— Task requirements —
Your answer should reproduce the full set of records exactly as given.

— Data extracts —
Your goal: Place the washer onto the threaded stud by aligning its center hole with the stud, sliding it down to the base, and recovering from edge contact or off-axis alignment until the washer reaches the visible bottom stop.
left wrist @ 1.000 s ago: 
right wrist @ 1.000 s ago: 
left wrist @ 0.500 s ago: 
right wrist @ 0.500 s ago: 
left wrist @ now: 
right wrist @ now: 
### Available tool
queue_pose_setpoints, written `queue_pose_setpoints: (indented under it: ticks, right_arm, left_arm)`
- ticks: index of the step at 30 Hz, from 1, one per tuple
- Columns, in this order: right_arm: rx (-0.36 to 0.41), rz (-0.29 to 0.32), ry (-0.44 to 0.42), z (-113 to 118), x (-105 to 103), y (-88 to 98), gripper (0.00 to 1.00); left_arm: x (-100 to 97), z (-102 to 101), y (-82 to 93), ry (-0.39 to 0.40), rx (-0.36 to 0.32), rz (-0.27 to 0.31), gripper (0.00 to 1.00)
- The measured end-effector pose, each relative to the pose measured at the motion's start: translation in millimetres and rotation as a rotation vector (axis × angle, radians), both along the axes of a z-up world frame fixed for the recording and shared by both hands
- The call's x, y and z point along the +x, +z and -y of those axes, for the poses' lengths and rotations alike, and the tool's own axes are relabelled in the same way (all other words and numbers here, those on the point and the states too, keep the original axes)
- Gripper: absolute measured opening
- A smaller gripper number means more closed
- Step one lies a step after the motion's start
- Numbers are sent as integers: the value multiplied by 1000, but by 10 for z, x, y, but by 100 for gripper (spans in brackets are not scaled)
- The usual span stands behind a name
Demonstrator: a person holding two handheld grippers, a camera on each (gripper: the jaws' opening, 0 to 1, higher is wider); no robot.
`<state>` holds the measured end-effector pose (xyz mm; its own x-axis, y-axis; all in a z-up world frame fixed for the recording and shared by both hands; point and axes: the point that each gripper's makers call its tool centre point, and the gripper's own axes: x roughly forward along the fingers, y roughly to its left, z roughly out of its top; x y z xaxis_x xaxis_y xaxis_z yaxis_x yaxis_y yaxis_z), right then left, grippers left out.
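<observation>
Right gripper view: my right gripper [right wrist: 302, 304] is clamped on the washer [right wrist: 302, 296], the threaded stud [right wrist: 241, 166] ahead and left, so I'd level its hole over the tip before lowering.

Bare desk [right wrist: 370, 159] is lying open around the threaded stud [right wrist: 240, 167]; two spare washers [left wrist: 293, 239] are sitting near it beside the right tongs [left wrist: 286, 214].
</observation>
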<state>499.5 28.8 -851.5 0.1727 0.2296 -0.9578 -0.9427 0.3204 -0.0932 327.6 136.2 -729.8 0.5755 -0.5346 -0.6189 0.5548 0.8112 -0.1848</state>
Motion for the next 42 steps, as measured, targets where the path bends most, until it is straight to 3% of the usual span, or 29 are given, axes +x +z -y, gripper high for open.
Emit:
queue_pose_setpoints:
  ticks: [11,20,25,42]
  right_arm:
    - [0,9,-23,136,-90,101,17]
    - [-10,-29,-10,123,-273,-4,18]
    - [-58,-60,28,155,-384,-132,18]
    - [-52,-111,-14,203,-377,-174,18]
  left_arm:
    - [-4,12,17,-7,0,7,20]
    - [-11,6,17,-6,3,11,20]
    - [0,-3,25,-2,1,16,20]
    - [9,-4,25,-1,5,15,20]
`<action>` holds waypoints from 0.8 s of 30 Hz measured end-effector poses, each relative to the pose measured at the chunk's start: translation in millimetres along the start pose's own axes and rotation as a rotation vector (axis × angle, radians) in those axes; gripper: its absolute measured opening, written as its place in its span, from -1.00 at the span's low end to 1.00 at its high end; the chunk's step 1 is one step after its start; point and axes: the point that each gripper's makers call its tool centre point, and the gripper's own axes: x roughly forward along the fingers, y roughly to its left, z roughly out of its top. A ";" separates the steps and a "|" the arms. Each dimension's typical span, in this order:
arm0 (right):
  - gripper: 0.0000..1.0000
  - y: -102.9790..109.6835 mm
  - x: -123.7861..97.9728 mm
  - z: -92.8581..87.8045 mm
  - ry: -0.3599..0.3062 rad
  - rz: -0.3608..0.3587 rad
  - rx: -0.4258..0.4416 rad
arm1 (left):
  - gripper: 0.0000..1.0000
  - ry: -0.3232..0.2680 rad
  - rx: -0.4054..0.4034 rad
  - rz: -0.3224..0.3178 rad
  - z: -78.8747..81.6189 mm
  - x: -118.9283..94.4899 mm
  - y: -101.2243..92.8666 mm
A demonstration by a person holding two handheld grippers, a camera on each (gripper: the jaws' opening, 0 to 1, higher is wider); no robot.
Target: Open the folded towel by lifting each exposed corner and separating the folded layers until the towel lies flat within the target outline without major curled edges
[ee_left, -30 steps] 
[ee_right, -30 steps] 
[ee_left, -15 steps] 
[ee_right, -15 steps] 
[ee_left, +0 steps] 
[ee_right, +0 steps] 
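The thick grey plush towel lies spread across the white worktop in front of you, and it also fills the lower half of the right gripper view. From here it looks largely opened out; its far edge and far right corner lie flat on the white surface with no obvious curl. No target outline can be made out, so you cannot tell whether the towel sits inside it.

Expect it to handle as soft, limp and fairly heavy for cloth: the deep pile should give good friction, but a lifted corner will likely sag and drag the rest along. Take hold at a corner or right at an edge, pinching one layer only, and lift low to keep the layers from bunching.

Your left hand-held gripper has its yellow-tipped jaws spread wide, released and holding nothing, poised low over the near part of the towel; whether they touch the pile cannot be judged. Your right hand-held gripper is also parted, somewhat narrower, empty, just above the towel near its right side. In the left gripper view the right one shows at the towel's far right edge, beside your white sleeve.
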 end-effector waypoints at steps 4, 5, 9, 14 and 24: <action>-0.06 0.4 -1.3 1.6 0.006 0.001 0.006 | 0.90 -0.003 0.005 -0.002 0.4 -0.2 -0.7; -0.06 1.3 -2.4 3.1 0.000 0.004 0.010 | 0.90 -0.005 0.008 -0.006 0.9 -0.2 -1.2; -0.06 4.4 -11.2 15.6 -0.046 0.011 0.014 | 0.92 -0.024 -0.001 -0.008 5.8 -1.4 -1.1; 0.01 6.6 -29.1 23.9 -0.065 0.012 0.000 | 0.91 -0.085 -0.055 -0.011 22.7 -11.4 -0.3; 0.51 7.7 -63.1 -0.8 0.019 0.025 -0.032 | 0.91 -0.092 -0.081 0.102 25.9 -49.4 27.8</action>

— Response below —
Your goal: Place the washer onto the threaded stud by aligning its center hole with the stud, sliding it down to the base, and recovering from edge contact or off-axis alignment until the washer reaches the visible bottom stop.
left wrist @ 1.000 s ago: 
right wrist @ 1.000 s ago: 
left wrist @ 0.500 s ago: 
right wrist @ 0.500 s ago: 
left wrist @ now: 
right wrist @ now: 
### Available tool
queue_pose_setpoints, written `queue_pose_setpoints: (indented under it: ticks, right_arm, left_arm)`
- ticks: index of the step at 30 Hz, from 1, one per tuple
- Columns, in this order: right_arm: rx (-0.36 to 0.41), rz (-0.29 to 0.32), ry (-0.44 to 0.42), z (-113 to 118), x (-105 to 103), y (-88 to 98), gripper (0.00 to 1.00); left_arm: x (-100 to 97), z (-102 to 101), y (-82 to 93), ry (-0.39 to 0.40), rx (-0.36 to 0.32), rz (-0.27 to 0.31), gripper (0.00 to 1.00)
- The measured end-effector pose, each relative to the pose measured at the motion's start: translation in millimetres and rotation as a rotation vector (axis × angle, radians), both along the axes of a z-up world frame fixed for the recording and shared by both hands
- The call's x, y and z point along the +x, +z and -y of those axes, for the poses' lengths and rotations alike, and the tool's own axes are relabelled in the same way (all other words and numbers here, those on the point and the states too, keep the original axes)
- Gripper: absolute measured opening
- A smaller gripper number means more closed
- Step one lies a step after the motion's start
- Numbers are sent as integers: the value multiplied by 1000, but by 10 for z, x, y, but by 100 for gripper (spans in brackets are not scaled)
- The usual span stands behind a name
Demonstrator: a person holding two handheld grippers, a camera on each (gripper: the jaws' opening, 0 to 1, higher is wider); no robot.
`<state>` holds the measured end-effector pose (xyz mm; its own x-axis, y-axis; all in a z-up world frame fixed for the recording and shared by both hands; point and axes: the point that each gripper's makers call its tool centre point, and the gripper's own axes: x roughly forward along the fingers, y roughly to its left, z roughly out of its top; x y z xaxis_x xaxis_y xaxis_z yaxis_x yaxis_y yaxis_z), right then left, grippers left out.
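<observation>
Right gripper view: my right gripper [right wrist: 302, 304] is clamped on the washer [right wrist: 302, 296], the threaded stud [right wrist: 241, 166] ahead and left, so I'd level its hole over the tip before lowering.

Bare desk [right wrist: 370, 159] is lying open around the threaded stud [right wrist: 240, 167]; two spare washers [left wrist: 293, 239] are sitting near it beside the right tongs [left wrist: 286, 214].
</observation>
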<state>499.5 28.8 -851.5 0.1727 0.2296 -0.9578 -0.9427 0.3204 -0.0932 327.6 136.2 -729.8 0.5755 -0.5346 -0.6189 0.5548 0.8112 -0.1848</state>
Motion for the next 42 steps, as measured, targets where the path bends most, until it is straight to 3% of the usual span, or 29 are given, axes +x +z -y, gripper high for open.
Emit:
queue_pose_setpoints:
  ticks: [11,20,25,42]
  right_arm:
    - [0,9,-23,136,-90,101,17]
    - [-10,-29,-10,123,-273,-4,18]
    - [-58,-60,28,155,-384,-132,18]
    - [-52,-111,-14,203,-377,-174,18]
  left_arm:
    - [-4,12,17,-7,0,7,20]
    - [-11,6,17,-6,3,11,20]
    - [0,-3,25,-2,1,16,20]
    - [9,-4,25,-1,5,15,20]
`<action>` holds waypoints from 0.8 s of 30 Hz measured end-effector poses, each relative to the pose measured at the chunk's start: translation in millimetres along the start pose's own axes and rotation as a rotation vector (axis × angle, radians) in those axes; gripper: its absolute measured opening, written as its place in its span, from -1.00 at the span's low end to 1.00 at its high end; the chunk's step 1 is one step after its start; point and axes: the point that each gripper's makers call its tool centre point, and the gripper's own axes: x roughly forward along the fingers, y roughly to its left, z roughly out of its top. A ";" separates the steps and a "|" the arms. Each dimension's typical span, in this order:
arm0 (right):
  - gripper: 0.0000..1.0000
  - y: -102.9790..109.6835 mm
  - x: -123.7861..97.9728 mm
  - z: -92.8581..87.8045 mm
  - ry: -0.3599..0.3062 rad
  - rz: -0.3608..0.3587 rad
  - rx: -0.4258..0.4416 rad
arm1 (left):
  - gripper: 0.0000..1.0000
  - ry: -0.3232..0.2680 rad
  - rx: -0.4054..0.4034 rad
  - rz: -0.3224..0.3178 rad
  - z: -78.8747..81.6189 mm
  - x: -118.9283..94.4899 mm
  - y: -101.2243..92.8666 mm
A demonstration by a person holding two handheld grippers, a camera on each (gripper: the jaws' opening, 0 to 1, higher is wider); no robot.
Target: Open the folded towel by lifting each exposed corner and separating the folded layers until the towel lies flat within the target outline without major curled edges
[ee_left, -30 steps] 
[ee_right, -30 steps] 
[ee_left, -15 steps] 
[ee_right, -15 steps] 
[ee_left, +0 steps] 
[ee_right, +0 steps] 
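The thick grey plush towel lies spread across the white worktop in front of you, and it also fills the lower half of the right gripper view. From here it looks largely opened out; its far edge and far right corner lie flat on the white surface with no obvious curl. No target outline can be made out, so you cannot tell whether the towel sits inside it.

Expect it to handle as soft, limp and fairly heavy for cloth: the deep pile should give good friction, but a lifted corner will likely sag and drag the rest along. Take hold at a corner or right at an edge, pinching one layer only, and lift low to keep the layers from bunching.

Your left hand-held gripper has its yellow-tipped jaws spread wide, released and holding nothing, poised low over the near part of the towel; whether they touch the pile cannot be judged. Your right hand-held gripper is also parted, somewhat narrower, empty, just above the towel near its right side. In the left gripper view the right one shows at the towel's far right edge, beside your white sleeve.
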 end-effector waypoints at steps 4, 5, 9, 14 and 24: <action>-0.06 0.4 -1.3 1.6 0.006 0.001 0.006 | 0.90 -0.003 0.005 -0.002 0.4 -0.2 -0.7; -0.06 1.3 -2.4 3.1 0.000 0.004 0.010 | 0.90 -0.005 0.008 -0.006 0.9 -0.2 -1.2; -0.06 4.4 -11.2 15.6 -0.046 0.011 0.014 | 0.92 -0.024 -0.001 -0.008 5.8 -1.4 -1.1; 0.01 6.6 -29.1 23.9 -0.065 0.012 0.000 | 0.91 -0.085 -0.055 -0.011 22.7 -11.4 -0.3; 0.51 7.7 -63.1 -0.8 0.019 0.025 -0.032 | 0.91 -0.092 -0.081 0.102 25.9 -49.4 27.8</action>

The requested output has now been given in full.